Bediüzzaman, cemaati siyasi aktör haline getirmedi
Safa Mürsel: Topuzu Nur'a tercihi gerektiren hangi sebep var?
"Bediüzzaman'ın Devlet Felsefesi" isimle araştırma çalışmasının yazarı Safa Mürsel, hükümet ve hizmet hareketi arasında yaşananlara dair açıklama yaptı. Risale-i Nur'dan yaptığı alıntılarla Hizmet hareketi yetkililerini uyaran Mürsel, "Yoksa, hizmet stratejisi olarak operasyonel yolla “iman” boyutundan siyasi “hayat” evresine geçilmesi gerektiğine, karar mı verilmiştir?" diye sordu.
Mürsel'in açıklaması şöyle:
"Siyaset kurumunu öncelikle partiler belirler. Onun için demokrasinin vazgeçilmez kurumları kabul edilir. Sendikalar, üniversiteler ve diğer sivil toplum kuruluşları da siyaseti etkileyip yönlendirir. Şimdi siyaseti etkileyen bu unsurlara bir de “cemaat” kavramı eklendi.
Yolsuzluk operasyonu adıyla 17 Aralık 2013 günü yargı eliyle başlatılan süreç, cemaat kavramını siyaseti belirleyen bir aktör olarak gündeme taşıdı. Artık sadece bir kavramla değil, bu kavram üzerinden yürütülen bir tartışma ve hatta kavga ile karşı karşıyayız.

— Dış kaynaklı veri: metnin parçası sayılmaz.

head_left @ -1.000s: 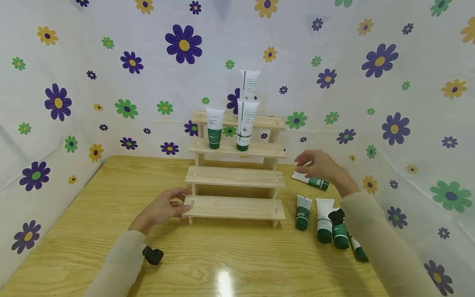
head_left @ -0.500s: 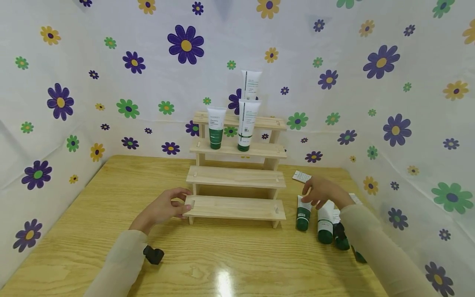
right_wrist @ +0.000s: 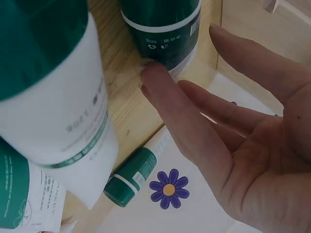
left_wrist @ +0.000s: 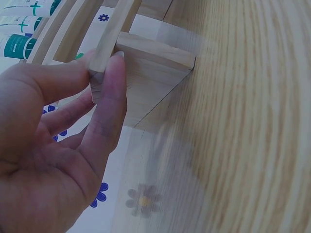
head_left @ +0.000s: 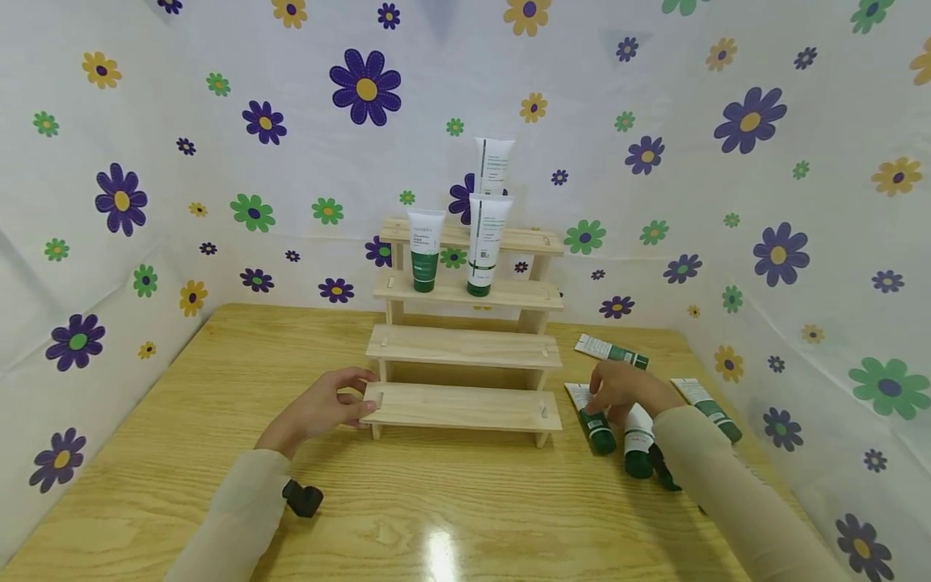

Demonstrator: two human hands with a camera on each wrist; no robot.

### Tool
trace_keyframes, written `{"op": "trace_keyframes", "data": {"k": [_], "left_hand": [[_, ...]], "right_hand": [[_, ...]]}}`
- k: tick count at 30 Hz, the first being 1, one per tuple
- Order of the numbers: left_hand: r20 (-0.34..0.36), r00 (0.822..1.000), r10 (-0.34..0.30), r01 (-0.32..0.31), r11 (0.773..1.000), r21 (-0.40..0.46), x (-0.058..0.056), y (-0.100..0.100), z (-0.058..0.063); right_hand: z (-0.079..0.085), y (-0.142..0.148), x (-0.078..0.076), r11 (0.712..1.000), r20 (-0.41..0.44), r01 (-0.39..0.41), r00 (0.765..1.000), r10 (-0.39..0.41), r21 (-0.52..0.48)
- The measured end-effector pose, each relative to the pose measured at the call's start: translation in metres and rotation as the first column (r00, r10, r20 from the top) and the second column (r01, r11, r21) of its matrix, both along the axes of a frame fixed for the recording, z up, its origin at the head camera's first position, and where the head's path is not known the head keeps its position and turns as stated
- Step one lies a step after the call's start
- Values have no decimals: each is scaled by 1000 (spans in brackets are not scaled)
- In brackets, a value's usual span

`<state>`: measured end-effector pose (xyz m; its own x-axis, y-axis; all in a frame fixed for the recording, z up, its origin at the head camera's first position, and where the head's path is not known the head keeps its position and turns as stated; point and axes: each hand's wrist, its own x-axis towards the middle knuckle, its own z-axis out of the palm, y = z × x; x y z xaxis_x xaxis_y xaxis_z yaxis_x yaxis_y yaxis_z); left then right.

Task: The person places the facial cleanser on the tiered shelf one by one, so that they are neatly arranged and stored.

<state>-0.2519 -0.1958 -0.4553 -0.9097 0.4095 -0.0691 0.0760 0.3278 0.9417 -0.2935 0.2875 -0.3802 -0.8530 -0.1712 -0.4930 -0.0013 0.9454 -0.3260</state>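
Note:
My left hand (head_left: pixel 330 402) pinches the left end of the lowest step of a four-tier wooden display stand (head_left: pixel 458 406); in the left wrist view, thumb and fingers close round the board's edge (left_wrist: pixel 104 51). Right of the stand, my right hand (head_left: pixel 627 390) reaches over a green-and-white squeeze tube (head_left: pixel 600 434) lying on the table. In the right wrist view, a fingertip touches this tube (right_wrist: pixel 167 46) at its green part, while the thumb stands apart from it. A larger white tube (right_wrist: pixel 58 116) with a green cap lies beside it, partly under the hand in the head view.
Two tubes stand on the second tier from the top: a short one (head_left: pixel 425 252) and a taller one (head_left: pixel 486 246). Another tube (head_left: pixel 494 164) stands behind on the top tier. More tubes lie at the right, one farther back (head_left: pixel 609 349) and one beside the forearm (head_left: pixel 709 411).
My right hand has come down from over the back tube to the nearer tubes. The touched tube has turned, its white end swinging left. My left hand keeps its hold on the stand.

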Motion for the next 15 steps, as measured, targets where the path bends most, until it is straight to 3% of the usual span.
{"op": "trace_keyframes", "data": {"k": [6,15], "left_hand": [[-3,1000,1,-1,1000,-2,-2,-1,0],[-12,1000,-8,8,1000,-4,-1,-3,-1]], "right_hand": [[-4,-10,2,1000,-40,-3,999,3,-7],[-13,-15,4,994,-108,-91,989,98,66]]}}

İnanan, inanmayan herkesin nazarında, dini ve manevi masumiyet ifade eden cemaat kavramı, bir hizmet hareketi tarafından siyasetin kurucu unsuru olarak öne çıkarılmakla kalınmamış, açıktan siyasi misyon yüklenerek ağır bir töhmet altına sokulmuştur. Halbuki cemaatler, kapısı herkese açık manevi sığınaklardır. Siyasi mücadele aracı haline getirilemez.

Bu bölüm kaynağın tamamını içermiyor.